§ TASK BRIEF:
Filter the listing below for "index" and report every line that has it.
*** RAW DATA ***
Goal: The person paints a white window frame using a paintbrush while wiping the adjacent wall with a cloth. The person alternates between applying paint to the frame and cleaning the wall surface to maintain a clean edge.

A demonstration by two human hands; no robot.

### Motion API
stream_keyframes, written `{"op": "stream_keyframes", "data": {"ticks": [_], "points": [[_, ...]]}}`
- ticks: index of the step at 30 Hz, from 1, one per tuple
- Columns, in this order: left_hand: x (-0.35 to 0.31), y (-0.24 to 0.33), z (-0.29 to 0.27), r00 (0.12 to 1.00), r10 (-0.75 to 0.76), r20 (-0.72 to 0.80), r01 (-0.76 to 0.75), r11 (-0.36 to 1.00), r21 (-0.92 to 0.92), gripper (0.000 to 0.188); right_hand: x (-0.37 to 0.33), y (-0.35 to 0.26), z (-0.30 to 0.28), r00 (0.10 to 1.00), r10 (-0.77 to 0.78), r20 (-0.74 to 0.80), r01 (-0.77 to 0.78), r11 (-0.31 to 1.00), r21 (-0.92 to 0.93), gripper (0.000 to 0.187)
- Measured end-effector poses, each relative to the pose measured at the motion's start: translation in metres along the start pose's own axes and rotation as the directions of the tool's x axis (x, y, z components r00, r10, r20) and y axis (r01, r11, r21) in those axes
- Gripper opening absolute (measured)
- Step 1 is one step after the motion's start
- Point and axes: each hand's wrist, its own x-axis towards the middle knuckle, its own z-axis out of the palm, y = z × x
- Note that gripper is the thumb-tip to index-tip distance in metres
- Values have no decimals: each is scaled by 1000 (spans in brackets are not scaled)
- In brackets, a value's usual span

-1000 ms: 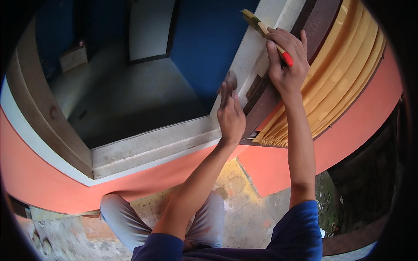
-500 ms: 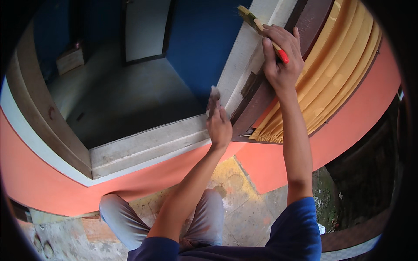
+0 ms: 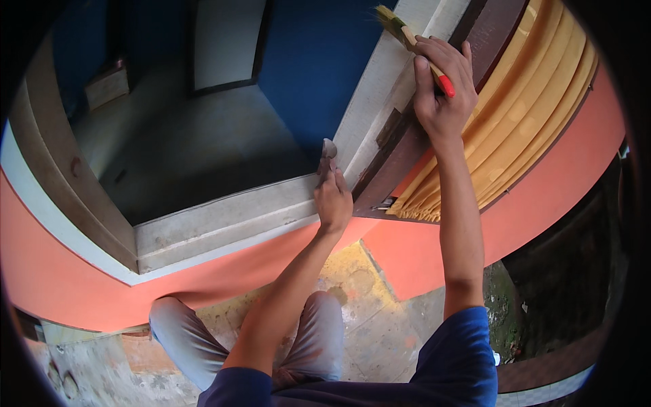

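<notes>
My right hand (image 3: 447, 91) is wrapped round a paintbrush (image 3: 409, 35). It has a wooden handle with a red tip, and its pale bristles point up and left beside the whitish window frame (image 3: 369, 102). The hand is raised by the dark brown frame part on the right. My left hand (image 3: 333, 200) is closed on a small grey piece (image 3: 329, 148), perhaps folded sandpaper; its exact kind is hard to make out. That hand is at the lower right inner corner of the frame, where sill and upright meet, with the piece against the upright's inner edge.
Through the opening lie a dim room floor (image 3: 196, 149), a blue wall (image 3: 308, 74) and a pale box (image 3: 107, 87). A yellow curtain (image 3: 505, 129) hangs at right. Below the sill runs an orange wall (image 3: 224, 263); my knees are near it above the stained ground (image 3: 380, 339).
My left hand has shifted slightly left with the grey piece, which shows at a different angle. My right hand and the paintbrush stay nearly in place; the whole view has moved slightly.
</notes>
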Motion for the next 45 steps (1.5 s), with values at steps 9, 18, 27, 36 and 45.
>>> {"op": "stream_keyframes", "data": {"ticks": [9,18,27,36,45], "points": [[22,-5,14,978,203,-45,-196,971,136,49,2,0,2,999,-14,-29,14,1000,19,12],[21,10,21,986,137,-90,-127,987,101,25,-3,4,-1,1000,-5,-19,5,1000,16,12],[-18,-17,8,973,229,-31,-220,960,174,38,-2,2,4,1000,-11,-11,11,1000,25,12],[7,-18,7,995,93,-26,-92,995,44,48,0,-3,5,1000,-25,-1,25,1000,7,13],[6,-30,10,1000,-22,-12,23,996,85,45,-1,-2,4,1000,-24,-15,24,1000,18,12]]}}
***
§ WORKED SOLUTION:
- ticks: index of the step at 30 Hz, from 1, one per tuple
- Note that gripper is the thumb-tip to index-tip distance in metres

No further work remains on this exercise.